Enforcement will unfold on a rolling basis starting in early 2025, although many provisions won’t be subject to enforcement until 2026, and the last not until 2027. Still, non-compliance could be a costly ordeal for companies: anywhere from 1 to 7 percent of global turnover, depending on the precise violation.
More than anything else, compliance with the AI Act is simply going to require a lot of work on the part of compliance officers. Let’s take a look at some of the main challenges.

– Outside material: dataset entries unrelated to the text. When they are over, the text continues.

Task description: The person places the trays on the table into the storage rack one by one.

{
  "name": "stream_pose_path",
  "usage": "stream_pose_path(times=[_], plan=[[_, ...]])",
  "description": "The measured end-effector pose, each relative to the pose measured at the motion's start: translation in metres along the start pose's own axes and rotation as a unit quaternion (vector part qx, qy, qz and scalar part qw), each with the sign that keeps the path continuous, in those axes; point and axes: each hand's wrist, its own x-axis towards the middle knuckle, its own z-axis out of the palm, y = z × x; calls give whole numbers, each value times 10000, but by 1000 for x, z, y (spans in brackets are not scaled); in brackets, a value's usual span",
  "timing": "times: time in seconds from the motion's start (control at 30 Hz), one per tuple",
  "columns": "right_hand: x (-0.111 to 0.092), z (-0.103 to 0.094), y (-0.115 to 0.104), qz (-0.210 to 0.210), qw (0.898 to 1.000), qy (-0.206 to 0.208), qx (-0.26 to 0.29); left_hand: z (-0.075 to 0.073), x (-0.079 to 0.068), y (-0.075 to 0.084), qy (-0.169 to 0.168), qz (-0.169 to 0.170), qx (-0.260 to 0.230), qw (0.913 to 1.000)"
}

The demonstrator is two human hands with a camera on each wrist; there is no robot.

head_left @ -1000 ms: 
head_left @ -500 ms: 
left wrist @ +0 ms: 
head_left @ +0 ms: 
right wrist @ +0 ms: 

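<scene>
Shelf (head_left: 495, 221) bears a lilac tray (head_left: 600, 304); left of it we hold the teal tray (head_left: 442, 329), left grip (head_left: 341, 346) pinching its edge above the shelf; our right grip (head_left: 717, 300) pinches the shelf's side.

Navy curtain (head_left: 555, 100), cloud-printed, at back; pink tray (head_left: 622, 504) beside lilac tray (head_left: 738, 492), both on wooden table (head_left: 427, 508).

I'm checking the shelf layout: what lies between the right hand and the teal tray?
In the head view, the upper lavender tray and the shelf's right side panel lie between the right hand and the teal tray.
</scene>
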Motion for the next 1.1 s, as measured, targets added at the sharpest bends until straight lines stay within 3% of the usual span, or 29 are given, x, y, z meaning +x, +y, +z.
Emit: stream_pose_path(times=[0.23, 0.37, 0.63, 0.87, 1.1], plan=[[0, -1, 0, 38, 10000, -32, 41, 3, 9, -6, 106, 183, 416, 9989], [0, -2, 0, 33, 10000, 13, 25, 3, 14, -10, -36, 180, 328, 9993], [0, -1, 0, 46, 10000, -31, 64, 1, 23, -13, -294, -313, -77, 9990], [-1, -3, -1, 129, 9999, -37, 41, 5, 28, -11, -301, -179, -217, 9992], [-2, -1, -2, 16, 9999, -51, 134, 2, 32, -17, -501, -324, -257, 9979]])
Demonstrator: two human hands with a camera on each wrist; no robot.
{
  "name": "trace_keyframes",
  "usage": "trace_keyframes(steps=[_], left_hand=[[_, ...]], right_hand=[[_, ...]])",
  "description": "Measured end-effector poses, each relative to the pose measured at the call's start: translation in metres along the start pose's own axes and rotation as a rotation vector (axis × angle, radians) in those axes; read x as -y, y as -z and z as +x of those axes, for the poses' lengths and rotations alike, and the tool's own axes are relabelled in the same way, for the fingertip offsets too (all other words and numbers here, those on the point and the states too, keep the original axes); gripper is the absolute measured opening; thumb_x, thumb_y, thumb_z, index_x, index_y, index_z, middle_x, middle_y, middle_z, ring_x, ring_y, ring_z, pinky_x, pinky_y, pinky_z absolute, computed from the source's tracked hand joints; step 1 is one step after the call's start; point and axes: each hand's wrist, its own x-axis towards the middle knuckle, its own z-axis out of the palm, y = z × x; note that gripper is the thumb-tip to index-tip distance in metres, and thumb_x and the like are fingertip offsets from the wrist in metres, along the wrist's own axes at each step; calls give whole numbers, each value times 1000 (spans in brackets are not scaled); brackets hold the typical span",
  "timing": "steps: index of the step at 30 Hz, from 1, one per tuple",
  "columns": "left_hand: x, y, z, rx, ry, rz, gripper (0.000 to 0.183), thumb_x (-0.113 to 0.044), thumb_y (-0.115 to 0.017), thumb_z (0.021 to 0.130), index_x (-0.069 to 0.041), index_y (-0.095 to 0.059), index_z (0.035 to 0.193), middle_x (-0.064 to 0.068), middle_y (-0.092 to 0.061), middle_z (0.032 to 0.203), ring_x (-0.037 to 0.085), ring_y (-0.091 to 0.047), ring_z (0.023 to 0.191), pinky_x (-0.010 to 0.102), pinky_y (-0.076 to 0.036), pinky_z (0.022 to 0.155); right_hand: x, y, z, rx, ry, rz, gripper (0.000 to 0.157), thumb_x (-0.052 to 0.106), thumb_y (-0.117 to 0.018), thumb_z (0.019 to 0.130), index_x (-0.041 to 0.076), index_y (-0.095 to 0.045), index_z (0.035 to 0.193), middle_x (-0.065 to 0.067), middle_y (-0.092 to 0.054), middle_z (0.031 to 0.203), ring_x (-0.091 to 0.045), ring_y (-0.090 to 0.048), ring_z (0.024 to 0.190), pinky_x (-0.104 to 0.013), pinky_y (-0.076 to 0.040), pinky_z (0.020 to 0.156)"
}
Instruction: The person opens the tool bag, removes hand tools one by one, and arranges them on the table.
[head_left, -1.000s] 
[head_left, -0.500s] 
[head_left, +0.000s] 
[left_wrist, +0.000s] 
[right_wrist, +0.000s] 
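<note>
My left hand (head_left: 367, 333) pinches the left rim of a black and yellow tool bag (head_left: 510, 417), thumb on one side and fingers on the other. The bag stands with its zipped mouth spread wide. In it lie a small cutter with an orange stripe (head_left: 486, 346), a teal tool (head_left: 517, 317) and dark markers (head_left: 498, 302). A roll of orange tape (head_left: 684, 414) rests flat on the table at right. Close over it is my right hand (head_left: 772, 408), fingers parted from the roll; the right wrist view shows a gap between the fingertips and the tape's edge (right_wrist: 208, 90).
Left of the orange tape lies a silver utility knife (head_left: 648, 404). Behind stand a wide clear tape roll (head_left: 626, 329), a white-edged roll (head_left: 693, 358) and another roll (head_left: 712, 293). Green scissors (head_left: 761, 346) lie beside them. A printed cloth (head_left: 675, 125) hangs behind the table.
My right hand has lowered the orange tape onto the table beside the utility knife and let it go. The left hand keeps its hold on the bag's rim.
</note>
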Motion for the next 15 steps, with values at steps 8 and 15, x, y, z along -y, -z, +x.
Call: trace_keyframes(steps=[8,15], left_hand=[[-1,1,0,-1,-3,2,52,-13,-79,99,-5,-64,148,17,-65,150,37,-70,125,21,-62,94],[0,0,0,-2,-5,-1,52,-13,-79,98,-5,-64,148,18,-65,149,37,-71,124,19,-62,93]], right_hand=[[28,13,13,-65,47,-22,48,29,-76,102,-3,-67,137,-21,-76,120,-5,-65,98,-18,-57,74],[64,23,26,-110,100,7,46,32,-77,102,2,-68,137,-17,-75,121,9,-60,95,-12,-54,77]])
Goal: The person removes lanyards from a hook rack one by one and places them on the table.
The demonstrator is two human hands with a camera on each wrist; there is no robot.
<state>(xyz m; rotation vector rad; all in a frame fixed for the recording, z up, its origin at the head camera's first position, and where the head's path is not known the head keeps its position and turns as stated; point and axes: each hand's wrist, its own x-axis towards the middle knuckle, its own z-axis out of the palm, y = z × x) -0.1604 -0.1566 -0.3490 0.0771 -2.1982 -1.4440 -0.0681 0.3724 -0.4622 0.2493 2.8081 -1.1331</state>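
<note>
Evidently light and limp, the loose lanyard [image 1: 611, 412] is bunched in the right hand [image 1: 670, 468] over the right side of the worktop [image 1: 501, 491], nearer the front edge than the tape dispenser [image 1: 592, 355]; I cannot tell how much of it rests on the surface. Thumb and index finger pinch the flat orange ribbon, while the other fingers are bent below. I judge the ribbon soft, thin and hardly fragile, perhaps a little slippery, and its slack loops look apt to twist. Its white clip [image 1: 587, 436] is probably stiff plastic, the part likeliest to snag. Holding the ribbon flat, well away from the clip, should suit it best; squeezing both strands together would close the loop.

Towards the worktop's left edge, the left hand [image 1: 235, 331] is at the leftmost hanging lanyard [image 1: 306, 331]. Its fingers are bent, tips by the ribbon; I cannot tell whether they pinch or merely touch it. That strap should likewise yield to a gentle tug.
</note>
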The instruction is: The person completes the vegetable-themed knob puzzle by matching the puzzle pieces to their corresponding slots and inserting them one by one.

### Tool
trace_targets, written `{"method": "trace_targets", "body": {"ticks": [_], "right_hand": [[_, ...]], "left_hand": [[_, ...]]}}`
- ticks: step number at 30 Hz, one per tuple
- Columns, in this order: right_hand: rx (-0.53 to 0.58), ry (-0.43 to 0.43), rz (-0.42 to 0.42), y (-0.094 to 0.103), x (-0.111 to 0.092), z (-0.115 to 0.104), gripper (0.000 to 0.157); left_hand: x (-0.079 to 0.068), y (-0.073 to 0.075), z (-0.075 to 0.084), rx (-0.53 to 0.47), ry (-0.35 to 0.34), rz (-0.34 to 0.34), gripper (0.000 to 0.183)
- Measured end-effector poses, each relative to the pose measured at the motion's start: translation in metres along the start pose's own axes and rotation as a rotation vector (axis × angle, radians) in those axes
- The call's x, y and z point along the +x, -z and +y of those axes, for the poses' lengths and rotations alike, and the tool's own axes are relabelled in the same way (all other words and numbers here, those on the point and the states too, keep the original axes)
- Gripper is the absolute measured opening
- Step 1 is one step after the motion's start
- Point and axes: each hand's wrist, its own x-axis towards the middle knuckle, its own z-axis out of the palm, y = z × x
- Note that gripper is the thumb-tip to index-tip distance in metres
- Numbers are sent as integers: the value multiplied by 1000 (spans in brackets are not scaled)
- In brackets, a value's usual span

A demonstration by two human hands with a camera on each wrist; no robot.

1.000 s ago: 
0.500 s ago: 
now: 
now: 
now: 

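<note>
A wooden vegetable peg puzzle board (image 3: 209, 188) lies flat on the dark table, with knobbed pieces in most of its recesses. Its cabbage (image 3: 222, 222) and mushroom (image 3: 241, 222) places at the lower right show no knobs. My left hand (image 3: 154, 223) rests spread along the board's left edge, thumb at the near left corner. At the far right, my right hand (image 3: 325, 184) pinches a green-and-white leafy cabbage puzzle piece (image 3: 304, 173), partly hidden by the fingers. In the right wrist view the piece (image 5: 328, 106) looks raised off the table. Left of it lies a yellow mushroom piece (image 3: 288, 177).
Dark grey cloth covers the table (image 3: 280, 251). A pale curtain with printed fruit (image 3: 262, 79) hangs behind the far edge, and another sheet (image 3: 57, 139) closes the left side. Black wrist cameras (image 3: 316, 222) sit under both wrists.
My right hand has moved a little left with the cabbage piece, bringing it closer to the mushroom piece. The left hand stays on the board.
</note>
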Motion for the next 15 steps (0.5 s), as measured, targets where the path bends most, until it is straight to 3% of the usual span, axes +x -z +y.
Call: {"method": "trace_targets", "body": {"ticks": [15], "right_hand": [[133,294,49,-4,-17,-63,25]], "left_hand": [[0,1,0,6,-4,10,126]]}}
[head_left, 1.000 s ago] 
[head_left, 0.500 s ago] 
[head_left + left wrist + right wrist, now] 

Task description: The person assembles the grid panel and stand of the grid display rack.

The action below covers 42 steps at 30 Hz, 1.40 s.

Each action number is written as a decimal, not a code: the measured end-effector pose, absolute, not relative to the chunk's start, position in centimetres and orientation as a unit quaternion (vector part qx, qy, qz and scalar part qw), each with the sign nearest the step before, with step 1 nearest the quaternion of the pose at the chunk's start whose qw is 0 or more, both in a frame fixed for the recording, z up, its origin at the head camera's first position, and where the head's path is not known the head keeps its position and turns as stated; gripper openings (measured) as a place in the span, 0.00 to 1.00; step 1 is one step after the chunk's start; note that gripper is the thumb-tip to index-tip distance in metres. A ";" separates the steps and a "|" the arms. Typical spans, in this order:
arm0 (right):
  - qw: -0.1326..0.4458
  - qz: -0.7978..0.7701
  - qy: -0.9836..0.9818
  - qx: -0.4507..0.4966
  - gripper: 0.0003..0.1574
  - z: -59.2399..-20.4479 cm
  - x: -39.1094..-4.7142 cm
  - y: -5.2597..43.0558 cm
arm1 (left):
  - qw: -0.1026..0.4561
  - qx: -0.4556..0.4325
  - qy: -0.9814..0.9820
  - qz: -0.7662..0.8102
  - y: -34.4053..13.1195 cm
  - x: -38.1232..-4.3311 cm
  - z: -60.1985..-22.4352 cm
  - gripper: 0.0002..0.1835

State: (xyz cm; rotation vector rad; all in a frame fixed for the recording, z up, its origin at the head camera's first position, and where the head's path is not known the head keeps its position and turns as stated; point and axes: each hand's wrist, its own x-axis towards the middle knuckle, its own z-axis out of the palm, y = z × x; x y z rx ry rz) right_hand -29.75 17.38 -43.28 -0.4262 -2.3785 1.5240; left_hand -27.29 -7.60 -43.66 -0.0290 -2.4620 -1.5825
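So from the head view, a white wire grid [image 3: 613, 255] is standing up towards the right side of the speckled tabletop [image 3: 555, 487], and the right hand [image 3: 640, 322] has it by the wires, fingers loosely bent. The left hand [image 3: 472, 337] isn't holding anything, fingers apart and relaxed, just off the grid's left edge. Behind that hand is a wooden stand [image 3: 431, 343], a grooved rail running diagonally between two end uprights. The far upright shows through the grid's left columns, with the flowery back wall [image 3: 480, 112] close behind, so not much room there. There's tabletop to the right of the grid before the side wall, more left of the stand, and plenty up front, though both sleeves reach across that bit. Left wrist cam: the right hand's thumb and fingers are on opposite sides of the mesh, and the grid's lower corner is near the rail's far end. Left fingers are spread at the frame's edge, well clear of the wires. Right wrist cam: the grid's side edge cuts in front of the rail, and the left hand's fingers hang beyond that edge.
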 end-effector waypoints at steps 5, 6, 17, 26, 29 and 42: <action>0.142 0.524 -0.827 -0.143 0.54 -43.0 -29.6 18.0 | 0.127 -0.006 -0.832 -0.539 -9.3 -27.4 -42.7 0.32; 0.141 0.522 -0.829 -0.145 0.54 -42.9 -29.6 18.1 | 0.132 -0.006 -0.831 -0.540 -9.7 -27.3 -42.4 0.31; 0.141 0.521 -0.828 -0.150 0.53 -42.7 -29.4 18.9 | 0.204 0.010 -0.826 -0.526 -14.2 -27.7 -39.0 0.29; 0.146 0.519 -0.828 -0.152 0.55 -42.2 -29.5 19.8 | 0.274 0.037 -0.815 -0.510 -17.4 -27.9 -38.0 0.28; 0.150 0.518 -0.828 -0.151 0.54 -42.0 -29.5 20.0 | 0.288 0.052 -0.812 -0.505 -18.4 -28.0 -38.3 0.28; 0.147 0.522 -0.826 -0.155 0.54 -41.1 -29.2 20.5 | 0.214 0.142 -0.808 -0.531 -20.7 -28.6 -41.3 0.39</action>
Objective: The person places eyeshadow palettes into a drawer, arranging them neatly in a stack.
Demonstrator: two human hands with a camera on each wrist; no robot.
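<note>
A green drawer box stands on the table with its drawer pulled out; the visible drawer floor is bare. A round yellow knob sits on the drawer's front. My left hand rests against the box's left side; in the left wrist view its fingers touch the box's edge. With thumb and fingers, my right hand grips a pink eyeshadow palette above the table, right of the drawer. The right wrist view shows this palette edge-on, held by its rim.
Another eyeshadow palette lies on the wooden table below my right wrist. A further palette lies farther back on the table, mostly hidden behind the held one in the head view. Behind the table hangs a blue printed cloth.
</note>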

First, Know Your AI Use Cases
The AI Act classifies artificial intelligence systems into several categories of risk; the higher the risk, the more precautions companies must put in place to use that AI system. So the very first step for compliance officers is to identify all the ways your company plans to use AI and understand which risk category applies to each use case.
A few use-cases are deemed so dangerous to consumer privacy and protection that the AI Act bans them entirely. For example, none of the following will be allowed under the law starting February 2025:
- Systems that create some sort of “social behavior score” a government might use to monitor its citizens’ behavior.
- Real-time biometric monitoring systems, such as facial recognition systems used in public places without anyone’s consent.
- “Sentiment analysis” systems that might, say, monitor employees’ behavior and activity in the workplace to draw conclusions about their emotional state.
Other use-cases are grouped into “low,” “limited,” and “high” risk. For example:
- Spam filters or AI-enabled video games (low risk, and can be widely deployed)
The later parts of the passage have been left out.